Data extract
=-=-=
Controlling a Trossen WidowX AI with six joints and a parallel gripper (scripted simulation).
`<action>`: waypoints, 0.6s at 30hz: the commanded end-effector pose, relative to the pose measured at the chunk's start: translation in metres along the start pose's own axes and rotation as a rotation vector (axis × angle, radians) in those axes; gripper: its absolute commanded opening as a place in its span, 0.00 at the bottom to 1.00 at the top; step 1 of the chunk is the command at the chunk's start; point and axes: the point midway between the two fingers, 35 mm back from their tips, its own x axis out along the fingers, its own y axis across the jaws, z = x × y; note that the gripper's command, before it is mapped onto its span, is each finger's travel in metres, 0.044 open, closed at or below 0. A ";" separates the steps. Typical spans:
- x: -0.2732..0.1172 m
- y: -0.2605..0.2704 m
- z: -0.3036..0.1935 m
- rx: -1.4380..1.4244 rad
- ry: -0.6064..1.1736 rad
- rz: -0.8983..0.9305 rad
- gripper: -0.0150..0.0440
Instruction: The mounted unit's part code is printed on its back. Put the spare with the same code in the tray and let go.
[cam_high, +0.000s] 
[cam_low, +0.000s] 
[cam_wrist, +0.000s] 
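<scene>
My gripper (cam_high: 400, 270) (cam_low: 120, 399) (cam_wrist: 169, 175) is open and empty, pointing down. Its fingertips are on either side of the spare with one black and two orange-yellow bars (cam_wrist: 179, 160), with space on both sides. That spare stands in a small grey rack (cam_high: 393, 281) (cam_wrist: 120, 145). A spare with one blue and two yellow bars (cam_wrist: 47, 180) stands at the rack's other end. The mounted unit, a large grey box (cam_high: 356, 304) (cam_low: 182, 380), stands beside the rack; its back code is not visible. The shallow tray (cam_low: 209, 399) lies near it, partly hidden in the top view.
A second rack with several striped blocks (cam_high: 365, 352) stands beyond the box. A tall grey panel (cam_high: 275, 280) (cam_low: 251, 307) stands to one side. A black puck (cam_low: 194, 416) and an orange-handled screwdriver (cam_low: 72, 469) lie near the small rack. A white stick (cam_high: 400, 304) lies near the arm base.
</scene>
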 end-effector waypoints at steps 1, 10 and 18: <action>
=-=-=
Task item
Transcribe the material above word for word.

Task output
Controlling a Trossen WidowX AI with six joints and a parallel gripper (scripted simulation).
`<action>`: waypoints, 0.6s at 30hz: the commanded end-effector pose, relative to the pose measured at the chunk's start: translation in metres along the start pose's own axes and rotation as a rotation vector (axis × angle, radians) in those axes; gripper: its absolute commanded opening as a place in its span, 0.00 at the bottom to 1.00 at the top; step 1 of the chunk is the command at the chunk's start; point and axes: the point midway between the two fingers, 35 mm back from their tips, its own x axis out along the fingers, its own y axis across the jaws, z = x × y; note that the gripper's command, before it is mapped onto its span, is each finger's travel in metres, 0.044 open, closed at or below 0. A ";" separates the steps. Typical spans:
- x: -0.2732..0.1172 m
- y: -0.2605..0.2704 m
- z: -0.3036..0.1935 m
- rx: -1.4380..1.4244 rad
- ry: -0.6064..1.1736 rad
- rz: -0.8983..0.9305 rad
- gripper: -0.0150..0.0440
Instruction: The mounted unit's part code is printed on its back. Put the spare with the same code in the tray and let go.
[cam_high, +0.000s] 
[cam_low, +0.000s] 
[cam_wrist, +0.000s] 
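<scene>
My gripper (cam_high: 400, 270) (cam_low: 120, 399) (cam_wrist: 169, 175) is open and empty, pointing down. Its fingertips are on either side of the spare with one black and two orange-yellow bars (cam_wrist: 179, 160), with space on both sides. That spare stands in a small grey rack (cam_high: 393, 281) (cam_wrist: 120, 145). A spare with one blue and two yellow bars (cam_wrist: 47, 180) stands at the rack's other end. The mounted unit, a large grey box (cam_high: 356, 304) (cam_low: 182, 380), stands beside the rack; its back code is not visible. The shallow tray (cam_low: 209, 399) lies near it, partly hidden in the top view.
A second rack with several striped blocks (cam_high: 365, 352) stands beyond the box. A tall grey panel (cam_high: 275, 280) (cam_low: 251, 307) stands to one side. A black puck (cam_low: 194, 416) and an orange-handled screwdriver (cam_low: 72, 469) lie near the small rack. A white stick (cam_high: 400, 304) lies near the arm base.
</scene>
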 end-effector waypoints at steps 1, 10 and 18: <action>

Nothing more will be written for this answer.